Filter task. Return each line of the material that holds the string "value".
____________________
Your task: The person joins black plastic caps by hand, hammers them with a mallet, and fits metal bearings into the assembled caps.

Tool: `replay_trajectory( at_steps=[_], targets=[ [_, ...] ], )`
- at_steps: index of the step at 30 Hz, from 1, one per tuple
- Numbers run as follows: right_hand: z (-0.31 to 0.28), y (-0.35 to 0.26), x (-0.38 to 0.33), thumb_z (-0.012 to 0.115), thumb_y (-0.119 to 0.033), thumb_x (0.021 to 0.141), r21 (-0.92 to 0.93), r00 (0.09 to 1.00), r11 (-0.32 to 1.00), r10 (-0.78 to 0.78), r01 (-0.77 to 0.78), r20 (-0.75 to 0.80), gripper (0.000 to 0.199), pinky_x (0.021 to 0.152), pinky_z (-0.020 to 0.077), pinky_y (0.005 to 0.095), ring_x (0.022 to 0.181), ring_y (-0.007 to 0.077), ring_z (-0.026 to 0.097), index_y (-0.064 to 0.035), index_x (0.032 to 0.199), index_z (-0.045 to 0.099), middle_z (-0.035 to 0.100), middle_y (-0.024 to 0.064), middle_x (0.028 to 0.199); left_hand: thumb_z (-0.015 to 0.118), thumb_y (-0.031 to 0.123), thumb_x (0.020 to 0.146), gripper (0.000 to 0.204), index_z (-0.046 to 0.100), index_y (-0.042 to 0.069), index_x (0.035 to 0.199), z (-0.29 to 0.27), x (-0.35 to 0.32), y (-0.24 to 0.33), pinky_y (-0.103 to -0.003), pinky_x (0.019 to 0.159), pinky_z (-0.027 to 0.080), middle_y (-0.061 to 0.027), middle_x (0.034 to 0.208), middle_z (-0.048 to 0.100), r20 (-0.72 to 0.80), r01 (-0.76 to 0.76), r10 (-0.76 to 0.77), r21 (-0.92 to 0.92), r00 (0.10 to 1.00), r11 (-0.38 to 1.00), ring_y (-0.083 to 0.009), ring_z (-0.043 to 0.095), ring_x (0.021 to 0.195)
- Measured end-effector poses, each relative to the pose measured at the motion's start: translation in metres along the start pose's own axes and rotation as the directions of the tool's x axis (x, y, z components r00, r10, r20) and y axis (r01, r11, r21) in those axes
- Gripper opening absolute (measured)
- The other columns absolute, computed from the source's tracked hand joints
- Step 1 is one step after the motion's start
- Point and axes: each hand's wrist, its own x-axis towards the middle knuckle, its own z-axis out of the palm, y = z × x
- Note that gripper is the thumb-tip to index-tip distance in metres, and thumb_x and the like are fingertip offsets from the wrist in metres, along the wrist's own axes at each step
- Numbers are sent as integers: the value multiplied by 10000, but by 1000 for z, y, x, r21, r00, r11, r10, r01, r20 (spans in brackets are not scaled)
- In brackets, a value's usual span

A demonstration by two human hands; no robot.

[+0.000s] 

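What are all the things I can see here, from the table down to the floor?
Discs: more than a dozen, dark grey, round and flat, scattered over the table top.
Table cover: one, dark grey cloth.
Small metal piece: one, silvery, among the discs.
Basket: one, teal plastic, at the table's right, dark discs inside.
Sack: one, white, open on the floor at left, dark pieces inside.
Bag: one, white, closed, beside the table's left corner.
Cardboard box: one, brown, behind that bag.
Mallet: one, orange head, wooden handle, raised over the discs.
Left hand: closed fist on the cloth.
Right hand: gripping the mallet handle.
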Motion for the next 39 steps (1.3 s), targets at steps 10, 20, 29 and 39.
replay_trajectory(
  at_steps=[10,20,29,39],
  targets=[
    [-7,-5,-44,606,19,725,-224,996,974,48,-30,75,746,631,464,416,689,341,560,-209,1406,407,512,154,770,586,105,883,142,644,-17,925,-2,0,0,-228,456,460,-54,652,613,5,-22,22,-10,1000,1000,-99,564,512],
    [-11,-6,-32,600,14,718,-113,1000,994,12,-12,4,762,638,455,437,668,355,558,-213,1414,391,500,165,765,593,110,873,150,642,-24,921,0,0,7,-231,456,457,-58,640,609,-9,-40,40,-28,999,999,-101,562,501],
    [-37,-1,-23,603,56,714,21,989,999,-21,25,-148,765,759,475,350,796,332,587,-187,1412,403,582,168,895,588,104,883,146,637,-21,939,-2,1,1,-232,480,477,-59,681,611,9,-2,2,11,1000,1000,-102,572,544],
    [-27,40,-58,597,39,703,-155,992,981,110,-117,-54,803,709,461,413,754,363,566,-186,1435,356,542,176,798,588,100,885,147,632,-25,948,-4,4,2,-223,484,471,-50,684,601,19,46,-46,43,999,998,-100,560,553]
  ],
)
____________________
EXERCISE OUTPUT:
- Numbers are sent as integers: the value multiplied by 10000, but by 1000 for z, y, x, r21, r00, r11, r10, r01, r20 (spans in brackets are not scaled)
- In brackets, a value's usual span

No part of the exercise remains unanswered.